EXERCISE: An exact retyping of all lines below is the answer; pictures do not belong in it.

★ ★ ★ ★

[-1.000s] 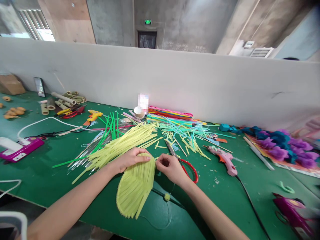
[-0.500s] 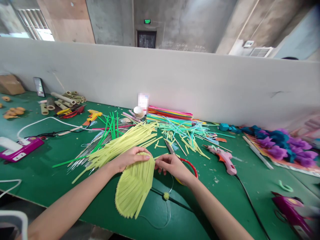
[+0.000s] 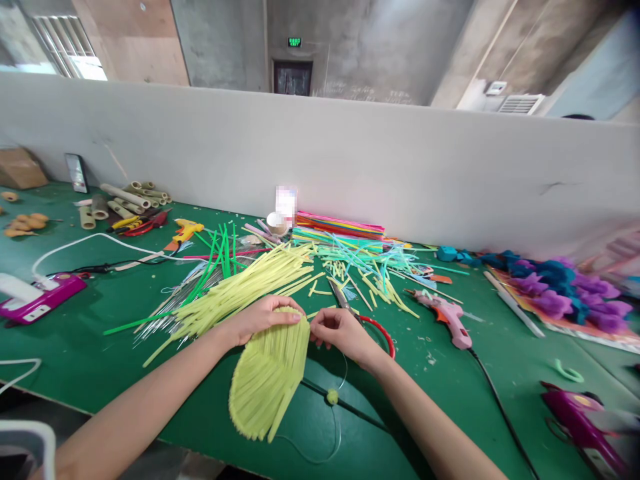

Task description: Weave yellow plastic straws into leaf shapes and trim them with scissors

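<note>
My left hand point(image 3: 270, 319) grips the top of a rounded, leaf-like piece made of yellow-green pipe cleaners point(image 3: 267, 380), thumb on its front. Its strips fan downward, tilted over the near side of the table. At the piece's upper right edge, my right hand point(image 3: 335, 332) has thumb and forefinger pinched together; whatever lies between the fingertips is too small to make out. Scissors with red handles point(image 3: 384, 335) lie partly behind my right hand. Below it, a dark rod point(image 3: 357, 412) carries a small yellow-green ball point(image 3: 333, 397), with thin clear line looping nearby.
Loose yellow pipe cleaners point(image 3: 250, 280) are heaped beyond my hands, with green and turquoise ones around. A pink glue gun point(image 3: 450, 319) lies to the right, a yellow one point(image 3: 188, 231) at left. Purple power strips point(image 3: 45, 297) and bamboo pieces point(image 3: 130, 200) also occupy the green table.
Almost nothing differs. Both hands stay at the pipe-cleaner piece, with only a very slight shift of the right fingers and of the camera view.
</note>
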`<state>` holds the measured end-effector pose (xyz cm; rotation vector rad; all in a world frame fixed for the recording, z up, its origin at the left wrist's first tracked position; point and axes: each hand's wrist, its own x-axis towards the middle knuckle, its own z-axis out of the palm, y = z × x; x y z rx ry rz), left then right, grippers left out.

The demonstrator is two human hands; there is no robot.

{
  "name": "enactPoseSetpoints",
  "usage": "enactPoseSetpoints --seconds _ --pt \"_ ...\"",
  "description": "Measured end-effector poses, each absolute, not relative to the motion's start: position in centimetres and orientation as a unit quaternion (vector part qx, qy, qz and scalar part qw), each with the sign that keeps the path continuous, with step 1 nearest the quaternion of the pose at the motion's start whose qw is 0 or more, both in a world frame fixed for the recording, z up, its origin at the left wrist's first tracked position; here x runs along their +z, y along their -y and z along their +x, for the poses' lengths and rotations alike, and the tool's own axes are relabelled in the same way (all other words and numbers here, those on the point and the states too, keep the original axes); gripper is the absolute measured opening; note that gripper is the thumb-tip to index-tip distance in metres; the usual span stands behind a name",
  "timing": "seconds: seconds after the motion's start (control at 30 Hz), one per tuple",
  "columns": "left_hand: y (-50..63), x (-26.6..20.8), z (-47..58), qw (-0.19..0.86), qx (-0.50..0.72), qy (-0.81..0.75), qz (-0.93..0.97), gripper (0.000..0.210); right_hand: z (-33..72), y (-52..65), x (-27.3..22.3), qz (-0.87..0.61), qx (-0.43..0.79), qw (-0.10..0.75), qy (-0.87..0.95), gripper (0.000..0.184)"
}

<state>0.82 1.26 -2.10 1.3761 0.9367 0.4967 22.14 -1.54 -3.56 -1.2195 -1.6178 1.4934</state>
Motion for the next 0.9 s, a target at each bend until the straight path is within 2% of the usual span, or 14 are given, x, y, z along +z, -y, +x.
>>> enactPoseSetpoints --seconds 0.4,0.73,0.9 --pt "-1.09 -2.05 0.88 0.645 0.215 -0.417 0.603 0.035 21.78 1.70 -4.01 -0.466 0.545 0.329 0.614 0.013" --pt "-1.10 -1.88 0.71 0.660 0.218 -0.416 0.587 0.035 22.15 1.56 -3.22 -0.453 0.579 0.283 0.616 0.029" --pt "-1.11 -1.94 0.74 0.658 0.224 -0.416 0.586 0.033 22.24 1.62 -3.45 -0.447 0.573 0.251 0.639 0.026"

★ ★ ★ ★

EXERCISE RESULT:
[-1.000s] 
[-0.500s] 
[+0.000s] 

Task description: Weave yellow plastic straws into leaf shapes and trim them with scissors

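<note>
My left hand point(image 3: 270, 319) grips the top of a rounded, leaf-like piece made of yellow-green pipe cleaners point(image 3: 267, 380), thumb on its front. Its strips fan downward, tilted over the near side of the table. At the piece's upper right edge, my right hand point(image 3: 335, 332) has thumb and forefinger pinched together; whatever lies between the fingertips is too small to make out. Scissors with red handles point(image 3: 384, 335) lie partly behind my right hand. Below it, a dark rod point(image 3: 357, 412) carries a small yellow-green ball point(image 3: 333, 397), with thin clear line looping nearby.
Loose yellow pipe cleaners point(image 3: 250, 280) are heaped beyond my hands, with green and turquoise ones around. A pink glue gun point(image 3: 450, 319) lies to the right, a yellow one point(image 3: 188, 231) at left. Purple power strips point(image 3: 45, 297) and bamboo pieces point(image 3: 130, 200) also occupy the green table.
Almost nothing differs. Both hands stay at the pipe-cleaner piece, with only a very slight shift of the right fingers and of the camera view.
</note>
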`<state>` holds the measured end-effector pose (xyz cm; rotation vector rad; all in a world frame fixed for the recording, z up, its origin at the left wrist's first tracked position; point and axes: each hand's wrist, its own x-axis towards the middle knuckle, its own z-axis out of the palm, y = z × x; x y z rx ry rz), left then right, grippers left out.

The demonstrator is two human hands; there is no robot.

{
  "name": "enactPoseSetpoints",
  "usage": "enactPoseSetpoints --seconds _ --pt \"_ ...\"",
  "description": "Measured end-effector poses, each absolute, not relative to the motion's start: position in centimetres and orientation as a unit quaternion (vector part qx, qy, qz and scalar part qw), each with the sign that keeps the path continuous, with step 1 nearest the quaternion of the pose at the motion's start whose qw is 0 or more, both in a world frame fixed for the recording, z up, its origin at the left wrist's first tracked position; here x runs along their +z, y along their -y and z along their +x, for the poses' lengths and rotations alike, and the tool's own axes are relabelled in the same way (all other words and numbers here, those on the point and the states too, keep the original axes); gripper is the absolute measured opening; note that gripper is the thumb-tip to index-tip distance in metres; the usual span stands behind a name",
  "timing": "seconds: seconds after the motion's start (control at 30 Hz), one per tuple",
  "columns": "left_hand: y (-50..63), x (-26.6..20.8), z (-47..58), qw (-0.19..0.86), qx (-0.50..0.72), qy (-0.81..0.75), qz (-0.93..0.97), gripper (0.000..0.210); right_hand: z (-33..72), y (-52..65), x (-27.3..22.3), qz (-0.87..0.61), qx (-0.43..0.79), qw (-0.10..0.75), qy (-0.87..0.95), gripper (0.000..0.184)"
}

<state>0.82 1.26 -2.10 1.3761 0.9367 0.4967 22.14 -1.54 -3.56 -1.2195 -1.6178 1.4934</state>
Motion for the next 0.9 s, a target at each bend until the straight path is within 2% of the usual span, or 14 are given, x, y, z along +z, -y, +x.
>>> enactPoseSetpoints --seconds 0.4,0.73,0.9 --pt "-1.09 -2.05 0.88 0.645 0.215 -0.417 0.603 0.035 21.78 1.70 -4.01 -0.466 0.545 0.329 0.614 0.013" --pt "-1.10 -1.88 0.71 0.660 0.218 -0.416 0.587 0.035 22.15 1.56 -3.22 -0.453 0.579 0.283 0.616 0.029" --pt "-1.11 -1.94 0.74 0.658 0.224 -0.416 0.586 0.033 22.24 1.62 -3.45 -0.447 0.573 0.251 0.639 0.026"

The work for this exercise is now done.